Jerry Jancarik Jr. | Pacific Northwest | 06/28/2000
(5 out of 5 stars)
"Despite comments by previous reviewers this video is not pan and scan, it is cropped. There is a difference although I can understand how people could confuse the two. Moonstruck was originally shot with the intention of a 1:85 aspect ratio for theatrical screenings and 1:33 for television. The tops and bottoms of the frame were cropped to give it the widescreen ratio in the theatre. When films are shot for cropping they are essentially composed by the DP for both for 1:85 and 1:33 ratios simultaneously. Full frame video versions simply remove the cropping bars and show you more than you would have seen in a theatrical presentation.
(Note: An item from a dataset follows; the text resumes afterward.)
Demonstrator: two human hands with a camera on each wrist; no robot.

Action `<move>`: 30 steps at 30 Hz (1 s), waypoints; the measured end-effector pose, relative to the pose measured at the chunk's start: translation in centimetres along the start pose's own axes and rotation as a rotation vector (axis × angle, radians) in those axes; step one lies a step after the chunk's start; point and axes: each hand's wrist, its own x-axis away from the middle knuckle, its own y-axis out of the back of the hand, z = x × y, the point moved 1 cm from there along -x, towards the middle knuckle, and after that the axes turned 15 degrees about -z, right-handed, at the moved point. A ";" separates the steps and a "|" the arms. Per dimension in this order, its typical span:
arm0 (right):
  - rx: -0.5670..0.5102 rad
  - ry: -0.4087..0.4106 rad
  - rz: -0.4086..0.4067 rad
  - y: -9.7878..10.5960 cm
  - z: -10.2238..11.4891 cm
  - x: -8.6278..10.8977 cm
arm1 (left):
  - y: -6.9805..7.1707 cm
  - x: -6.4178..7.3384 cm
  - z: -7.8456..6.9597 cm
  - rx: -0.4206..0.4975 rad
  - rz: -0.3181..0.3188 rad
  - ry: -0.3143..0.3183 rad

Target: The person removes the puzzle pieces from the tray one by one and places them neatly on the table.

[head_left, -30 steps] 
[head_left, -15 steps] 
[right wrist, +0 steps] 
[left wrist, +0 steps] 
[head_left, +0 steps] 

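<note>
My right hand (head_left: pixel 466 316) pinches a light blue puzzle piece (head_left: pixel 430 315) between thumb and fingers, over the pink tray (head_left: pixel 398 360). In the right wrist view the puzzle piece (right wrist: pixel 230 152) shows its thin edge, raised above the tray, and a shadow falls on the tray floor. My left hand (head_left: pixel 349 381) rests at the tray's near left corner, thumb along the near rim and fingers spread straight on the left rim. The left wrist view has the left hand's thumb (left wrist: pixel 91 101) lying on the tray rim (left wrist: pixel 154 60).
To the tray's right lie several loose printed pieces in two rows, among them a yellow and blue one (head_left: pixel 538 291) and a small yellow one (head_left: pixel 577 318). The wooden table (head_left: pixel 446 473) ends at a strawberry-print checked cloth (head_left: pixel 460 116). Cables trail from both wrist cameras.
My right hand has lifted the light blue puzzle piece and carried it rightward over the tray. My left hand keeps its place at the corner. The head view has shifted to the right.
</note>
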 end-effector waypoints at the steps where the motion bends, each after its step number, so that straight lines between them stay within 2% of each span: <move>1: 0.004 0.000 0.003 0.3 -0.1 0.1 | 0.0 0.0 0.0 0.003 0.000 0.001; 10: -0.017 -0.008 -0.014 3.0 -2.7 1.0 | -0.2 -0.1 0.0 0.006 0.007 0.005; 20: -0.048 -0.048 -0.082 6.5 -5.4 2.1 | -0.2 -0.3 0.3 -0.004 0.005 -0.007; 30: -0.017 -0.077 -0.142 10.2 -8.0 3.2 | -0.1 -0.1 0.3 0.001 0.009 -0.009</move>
Pee Wee's Big Adventure and The Shining are two other films that utilized this (relatively uncommon) process. While one would still prefer that these films be cropped so as to provide a more "theatrical" feel it is incorrect to call this pan-and-scan because there is no panning and the viewer isn't losing any of the original frame information. Pan-and-scan is when a film is shot in a widescreen format such as cinemascope, panavision or Super 16 and then transferred to video full-frame. In this case you actually are losing the material at either side of the film frame and you get that notorious back-and-forth panning as the transfer people try to focus the viewer on what they consider the "important" part of the frame. This injustice is still perpetrated for a majority of VHS releases but DVD producers for the most part have caught on that people "want widescreen". So yes, most of the time a full-frame release does indicate the pan-and-scan process but not with this film."